|
Boost : |
Subject: Re: [boost] [lockfree] review
From: Gottlob Frege (gottlobfrege_at_[hidden])
Date: 2011-08-06 01:14:50
On Mon, Aug 1, 2011 at 10:49 AM, Dave Abrahams <dave_at_[hidden]> wrote:
>
> on Mon Aug 01 2011, Gordon Woodhull <gordon-AT-woodhull.com> wrote:
>
>> On Jul 31, 2011, at 1:05 PM, Dave Abrahams wrote:
>>
>>>
>>> I don't get it. Please, show me an example.
>>
>> I am definitely not an expert. I'll quote a diagram from this
>> fascinating paper by Adve and Boehm [1], using Dekker's mutual
>> exclusion algorithm as an example
>>
>> Initially X = Y = 0
>> Thread 1
>> X = 1;
>> r1 = Y;
>>
>> Thread 2
>> Y = 1;
>> r2 = X;
>>
>> Can r1 = r2 = 0?
>
> Sure they can, that's a race condition: Thread1 modifies X while thread
> 2 reads it. Anything could happen. Why would anyone expect otherwise.
>
Most people are surprised that *both* r1 and r2 can be 0 at the same time.
We have been trained that our code (single threaded) happens sequentially. So
Y = 1;
r2 = X;
means "set Y **THEN** read X" - *in that order*
now, really, we don't know or care about the true order (from the
point of view of this CPU) until we later read it (from this CPU), but
that's how we imagine it. In the single-threaded world we grew up in.

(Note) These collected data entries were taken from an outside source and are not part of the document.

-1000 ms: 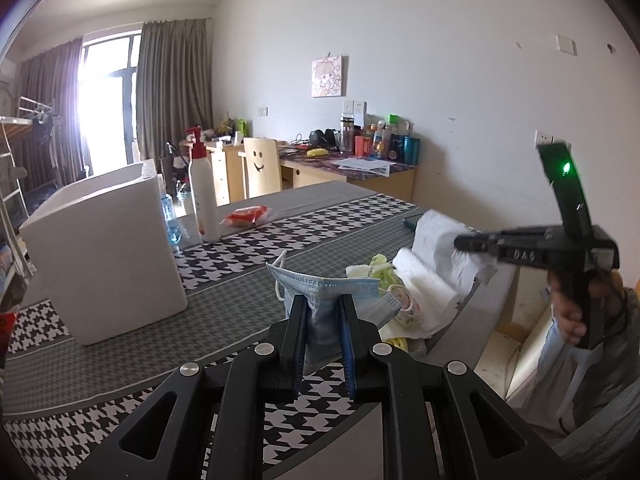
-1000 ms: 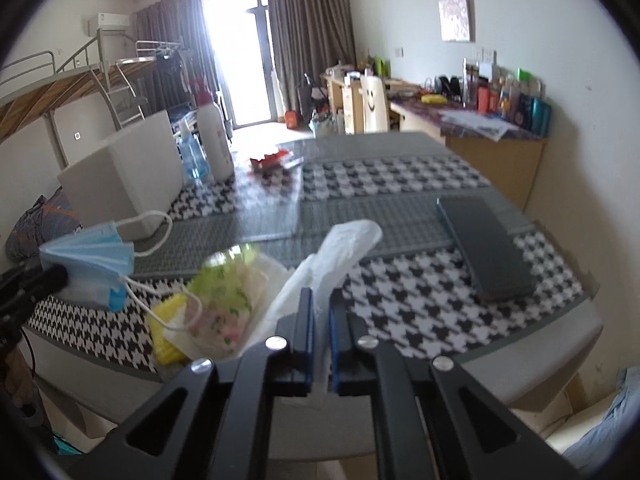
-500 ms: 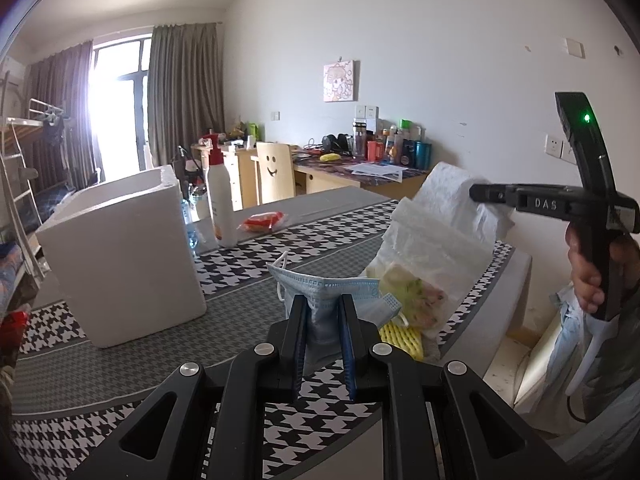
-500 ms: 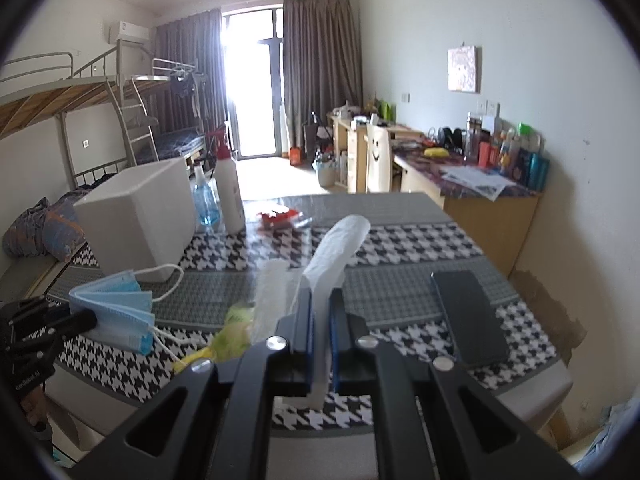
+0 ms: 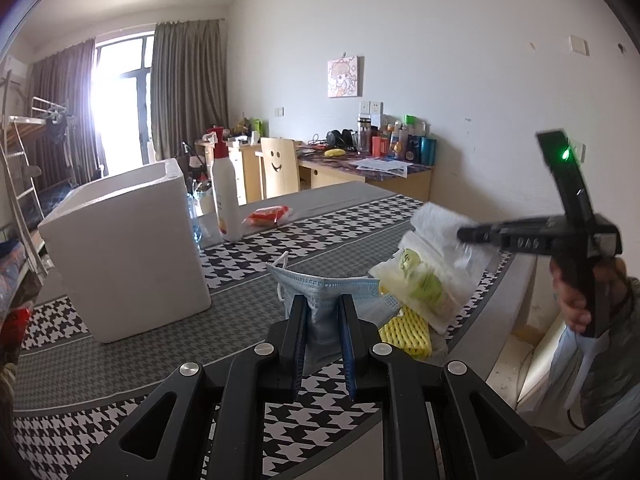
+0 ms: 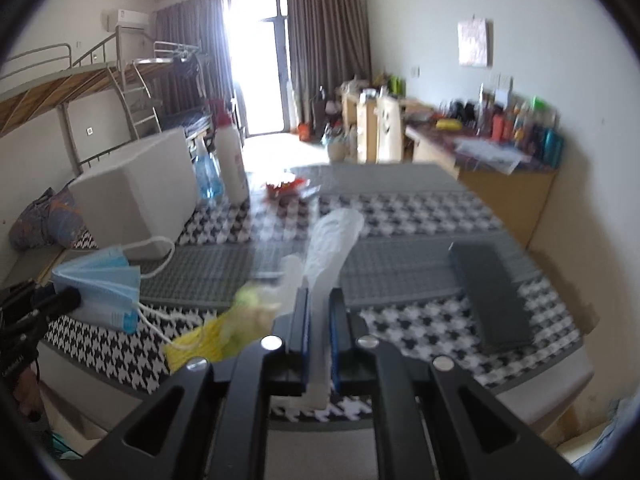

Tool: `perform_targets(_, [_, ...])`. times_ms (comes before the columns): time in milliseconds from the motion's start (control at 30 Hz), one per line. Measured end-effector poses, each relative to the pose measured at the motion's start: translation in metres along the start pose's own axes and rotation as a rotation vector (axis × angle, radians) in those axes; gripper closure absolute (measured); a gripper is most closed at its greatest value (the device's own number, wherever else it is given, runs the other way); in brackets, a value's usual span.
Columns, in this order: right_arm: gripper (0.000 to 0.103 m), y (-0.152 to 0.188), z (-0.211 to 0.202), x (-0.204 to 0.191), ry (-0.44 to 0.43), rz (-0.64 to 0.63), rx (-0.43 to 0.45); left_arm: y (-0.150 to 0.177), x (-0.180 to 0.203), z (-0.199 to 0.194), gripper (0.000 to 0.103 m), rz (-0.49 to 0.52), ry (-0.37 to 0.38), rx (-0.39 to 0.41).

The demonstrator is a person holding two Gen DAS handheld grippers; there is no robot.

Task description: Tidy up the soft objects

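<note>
My left gripper (image 5: 323, 306) is shut on a blue face mask (image 5: 320, 288), held above the near table edge; the mask also shows in the right wrist view (image 6: 100, 288). My right gripper (image 6: 319, 300) is shut on the top of a clear plastic bag (image 6: 332, 240), which hangs with green and pale soft items (image 5: 420, 280) inside. In the left wrist view the right gripper (image 5: 464, 234) pinches the bag (image 5: 444, 236) at the right. A yellow foam net (image 5: 404, 330) lies under the bag on the table.
A white foam box (image 5: 128, 248) stands at the left on the houndstooth tablecloth (image 5: 328, 232). Behind it are a white bottle (image 5: 224, 196), a blue spray bottle (image 6: 206, 174) and a red snack packet (image 5: 268, 214). A dark flat case (image 6: 488, 292) lies at the right.
The right gripper raised the bag half a second ago and has now lowered it toward the table, swinging. The left gripper holds the mask nearly still.
</note>
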State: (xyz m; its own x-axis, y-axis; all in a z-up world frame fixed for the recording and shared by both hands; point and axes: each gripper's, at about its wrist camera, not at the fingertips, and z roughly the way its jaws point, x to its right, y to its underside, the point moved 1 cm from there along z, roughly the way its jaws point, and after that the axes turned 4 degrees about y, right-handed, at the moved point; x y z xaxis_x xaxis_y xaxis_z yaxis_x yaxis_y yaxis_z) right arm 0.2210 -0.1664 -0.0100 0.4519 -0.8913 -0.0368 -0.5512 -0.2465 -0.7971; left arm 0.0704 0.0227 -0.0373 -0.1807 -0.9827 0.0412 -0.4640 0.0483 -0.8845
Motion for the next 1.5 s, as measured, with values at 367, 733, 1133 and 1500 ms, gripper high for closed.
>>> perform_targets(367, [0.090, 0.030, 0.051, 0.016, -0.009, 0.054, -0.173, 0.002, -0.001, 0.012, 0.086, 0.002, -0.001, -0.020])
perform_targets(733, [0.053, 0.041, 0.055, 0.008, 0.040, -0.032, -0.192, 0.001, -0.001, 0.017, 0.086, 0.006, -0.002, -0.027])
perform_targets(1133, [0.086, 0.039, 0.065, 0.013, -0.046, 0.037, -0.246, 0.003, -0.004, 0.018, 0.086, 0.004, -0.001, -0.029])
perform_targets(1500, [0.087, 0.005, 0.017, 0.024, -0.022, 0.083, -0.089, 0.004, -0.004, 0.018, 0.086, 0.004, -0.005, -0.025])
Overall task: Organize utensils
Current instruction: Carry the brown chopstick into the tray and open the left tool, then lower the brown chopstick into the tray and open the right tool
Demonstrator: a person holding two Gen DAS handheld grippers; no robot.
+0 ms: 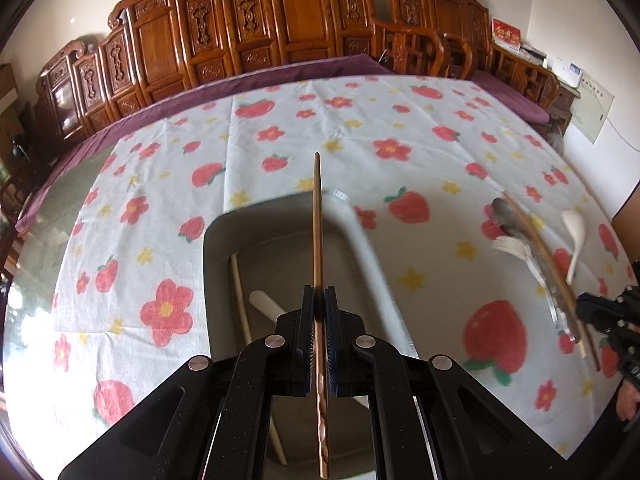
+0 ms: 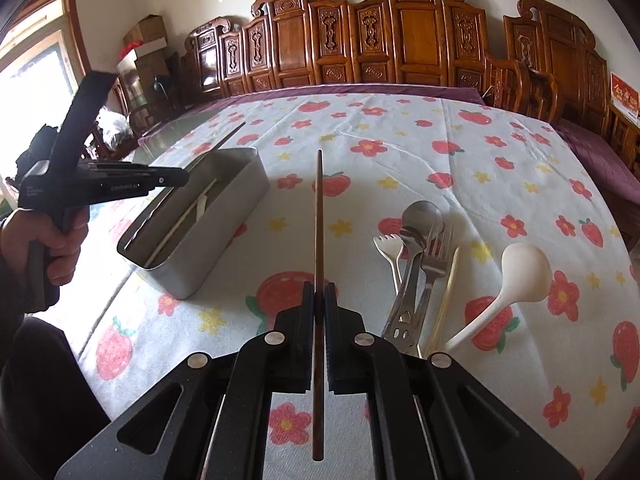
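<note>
My left gripper is shut on a brown wooden chopstick and holds it above the grey rectangular box. The box holds a pale chopstick and a white utensil. My right gripper is shut on a second brown chopstick, above the cloth to the right of the grey box. Right of it lie a metal spoon, a metal fork, a white plastic fork, a pale chopstick and a white ladle spoon.
The table carries a white cloth with red strawberries and flowers. A carved wooden bench with a purple cushion runs along the far side. The left gripper and the hand holding it show at the left in the right wrist view.
</note>
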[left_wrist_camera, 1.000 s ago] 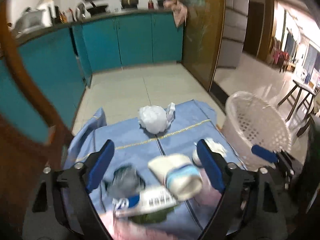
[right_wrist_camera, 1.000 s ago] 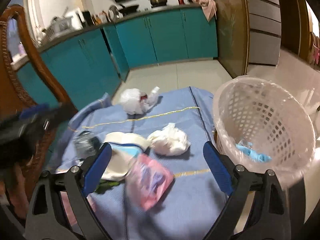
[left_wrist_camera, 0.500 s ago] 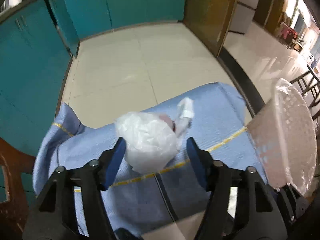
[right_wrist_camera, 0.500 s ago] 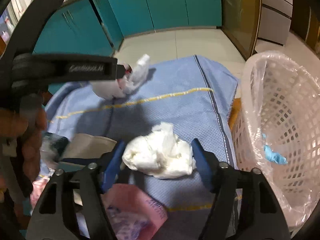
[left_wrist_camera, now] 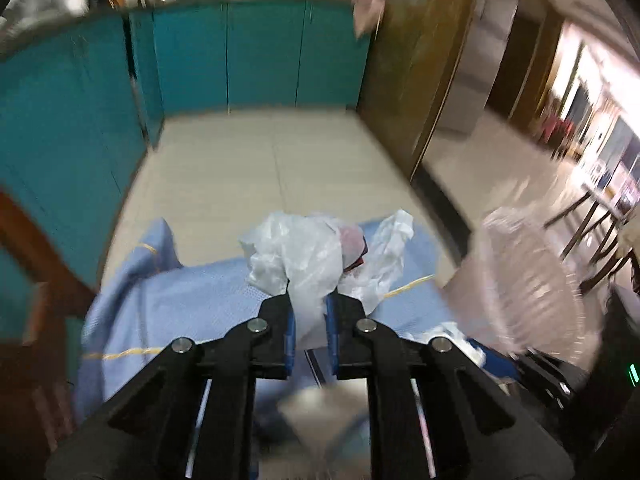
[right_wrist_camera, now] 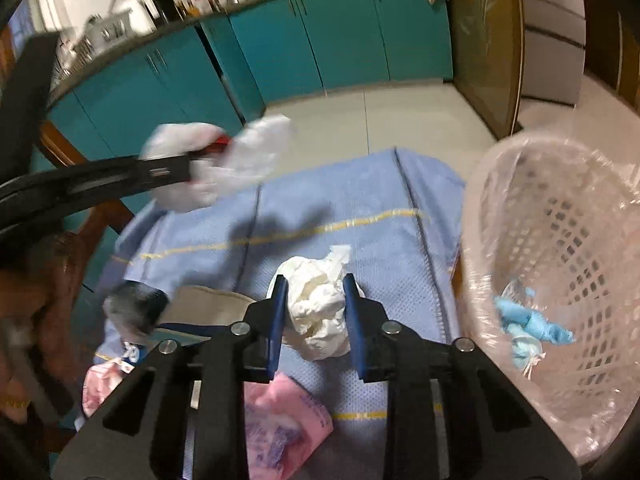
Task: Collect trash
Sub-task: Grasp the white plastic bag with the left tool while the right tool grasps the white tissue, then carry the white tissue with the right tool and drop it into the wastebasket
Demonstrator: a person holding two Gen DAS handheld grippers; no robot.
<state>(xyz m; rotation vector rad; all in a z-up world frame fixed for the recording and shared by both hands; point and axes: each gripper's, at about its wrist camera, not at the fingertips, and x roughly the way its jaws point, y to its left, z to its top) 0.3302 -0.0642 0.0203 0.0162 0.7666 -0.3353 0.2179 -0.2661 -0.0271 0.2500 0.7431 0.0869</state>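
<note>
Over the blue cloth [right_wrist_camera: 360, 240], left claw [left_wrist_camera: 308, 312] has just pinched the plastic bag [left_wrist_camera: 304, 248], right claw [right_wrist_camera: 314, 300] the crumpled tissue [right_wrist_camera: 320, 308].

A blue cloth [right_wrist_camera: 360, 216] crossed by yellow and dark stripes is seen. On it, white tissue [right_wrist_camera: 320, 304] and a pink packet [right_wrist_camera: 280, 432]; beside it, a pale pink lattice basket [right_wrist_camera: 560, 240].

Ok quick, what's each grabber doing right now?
Left gripper: jaws just closed, shut on the plastic bag.
Right gripper: jaws just closed, shut on the tissue wad.
</note>
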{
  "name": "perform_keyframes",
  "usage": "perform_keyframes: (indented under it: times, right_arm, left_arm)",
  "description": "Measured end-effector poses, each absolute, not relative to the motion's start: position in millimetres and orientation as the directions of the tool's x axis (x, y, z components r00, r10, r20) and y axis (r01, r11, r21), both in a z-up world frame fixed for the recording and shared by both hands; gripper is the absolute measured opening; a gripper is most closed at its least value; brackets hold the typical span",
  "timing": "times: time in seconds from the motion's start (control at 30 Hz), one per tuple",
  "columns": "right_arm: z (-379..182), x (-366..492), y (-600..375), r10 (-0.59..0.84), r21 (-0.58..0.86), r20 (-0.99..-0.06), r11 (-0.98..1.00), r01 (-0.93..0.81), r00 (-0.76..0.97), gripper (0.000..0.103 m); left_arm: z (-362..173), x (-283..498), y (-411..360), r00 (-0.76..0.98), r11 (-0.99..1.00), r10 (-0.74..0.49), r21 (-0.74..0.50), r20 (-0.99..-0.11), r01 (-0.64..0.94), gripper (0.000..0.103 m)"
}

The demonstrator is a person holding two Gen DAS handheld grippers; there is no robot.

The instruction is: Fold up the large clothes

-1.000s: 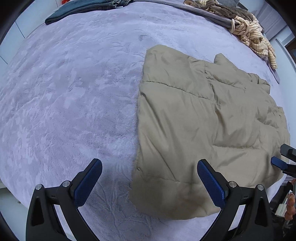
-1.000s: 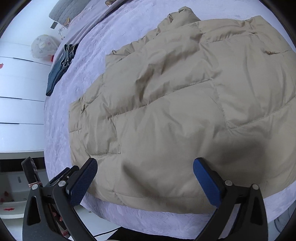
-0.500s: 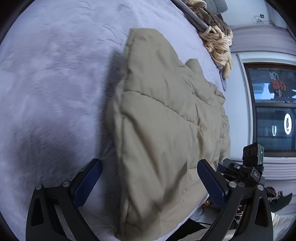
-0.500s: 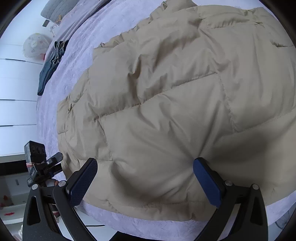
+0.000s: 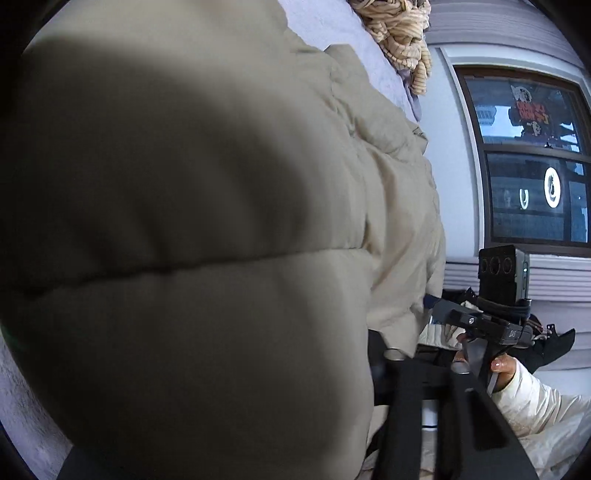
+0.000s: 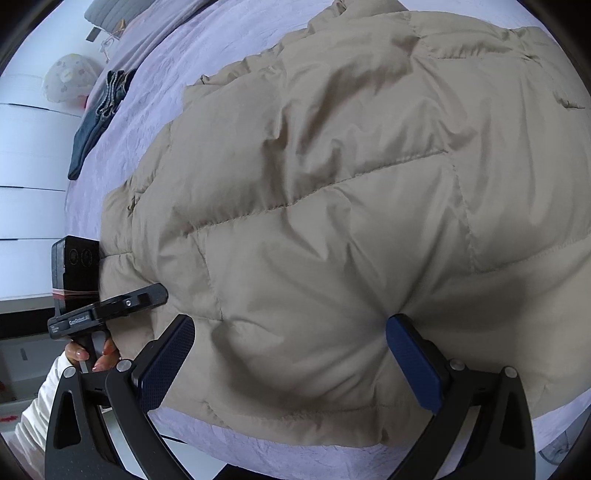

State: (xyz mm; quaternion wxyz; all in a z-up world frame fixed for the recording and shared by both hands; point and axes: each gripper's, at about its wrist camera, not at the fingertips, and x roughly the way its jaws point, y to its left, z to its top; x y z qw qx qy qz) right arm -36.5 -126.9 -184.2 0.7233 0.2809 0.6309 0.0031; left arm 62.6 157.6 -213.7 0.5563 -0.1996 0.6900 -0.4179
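Note:
A beige quilted puffer jacket lies spread on a lavender bed. It fills most of the left wrist view, pressed close to the lens and hiding my left gripper's fingertips. From the right wrist view my left gripper is at the jacket's left edge, its tips out of sight in the fabric. My right gripper is open, its blue pads straddling the jacket's near hem. It also shows in the left wrist view at the jacket's edge.
Folded dark jeans and a pale round bag lie at the bed's far left. A tan striped garment is heaped at the far end. A dark window is on the right wall.
My left gripper has pushed forward into the jacket's edge, so fabric now covers its view and pads. My right gripper has moved closer onto the jacket's near hem.

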Motion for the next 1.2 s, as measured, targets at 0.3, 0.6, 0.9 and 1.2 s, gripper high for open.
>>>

So imagine the race you mention - thread1 is writing X while thread2
is reading it. In the traditional view - ie assuming a thread of code
happens in the same order that it was written - this means:
A. thread1 has not yet read Y (thread1 is currently writing X,
and reading Y happens next)
B. thread2 has finished setting Y (because it is currently reading
X, which happens after setting Y)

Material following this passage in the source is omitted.